## [DESCRIPTION OF THE TASK]
Copy everything in the listing below word for word, apart from any images.
◇ ◇ ◇
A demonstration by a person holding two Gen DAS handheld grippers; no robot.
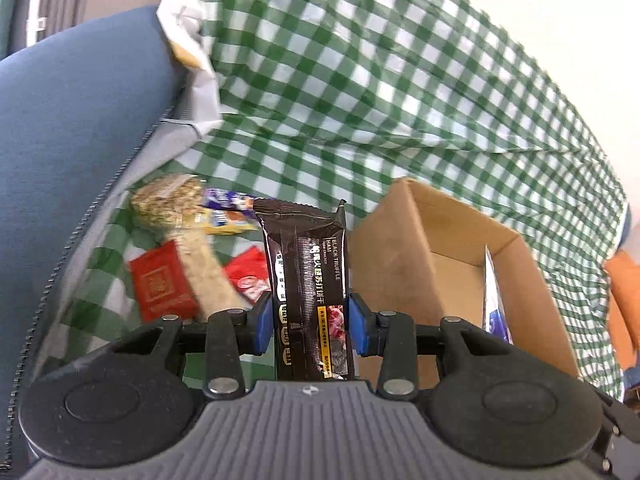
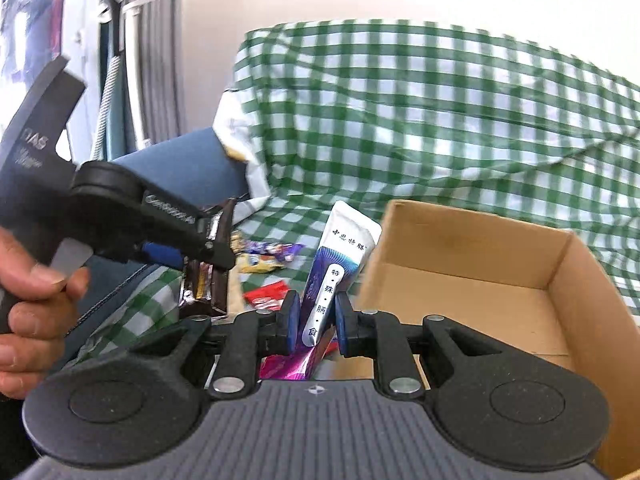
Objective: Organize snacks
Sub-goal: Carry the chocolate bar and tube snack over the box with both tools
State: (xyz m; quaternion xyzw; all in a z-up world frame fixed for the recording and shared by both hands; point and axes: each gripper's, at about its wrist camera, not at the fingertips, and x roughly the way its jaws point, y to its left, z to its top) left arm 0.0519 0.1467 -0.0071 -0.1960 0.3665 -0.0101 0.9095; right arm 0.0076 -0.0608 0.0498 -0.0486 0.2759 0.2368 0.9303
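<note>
Cardboard box (image 2: 472, 280) waits at two o'clock while the left gripper (image 1: 310, 320) clamps a black cracker packet (image 1: 308, 272) and the right gripper (image 2: 316, 320) pinches a purple-white sachet (image 2: 340, 264), seemingly near its lower end, so it could swivel loose.

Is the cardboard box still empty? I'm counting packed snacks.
Cannot tell: the right wrist view shows only bare floor in the cardboard box, but its near corner is hidden behind the right gripper.

"BLACK TRUFFLE HAM" on black snack packet (image 1: 308, 280); "特殊膳食" on white-purple pouch (image 2: 336, 276)
</note>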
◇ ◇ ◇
## [EXERCISE RESPONSE]
A demonstration by a person holding two Gen DAS handheld grippers; no robot.
Objective: Organize snacks
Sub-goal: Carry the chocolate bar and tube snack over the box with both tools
State: (xyz m; quaternion xyzw; all in a z-up world frame fixed for the recording and shared by both hands; point and axes: each gripper's, at about its wrist camera, not at the fingertips, and x roughly the way its jaws point, y to its left, z to its top) left arm 0.0519 0.1467 -0.0071 -0.1960 0.3665 -0.0101 0.9095; right arm 0.0076 -0.0608 0.0498 -0.0486 0.2759 0.2368 0.9303
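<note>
Cardboard box (image 2: 472, 280) waits at two o'clock while the left gripper (image 1: 310, 320) clamps a black cracker packet (image 1: 308, 272) and the right gripper (image 2: 316, 320) pinches a purple-white sachet (image 2: 340, 264), seemingly near its lower end, so it could swivel loose.

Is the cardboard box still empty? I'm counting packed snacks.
Cannot tell: the right wrist view shows only bare floor in the cardboard box, but its near corner is hidden behind the right gripper.

"BLACK TRUFFLE HAM" on black snack packet (image 1: 308, 280); "特殊膳食" on white-purple pouch (image 2: 336, 276)
</note>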

The answer has been written out in full.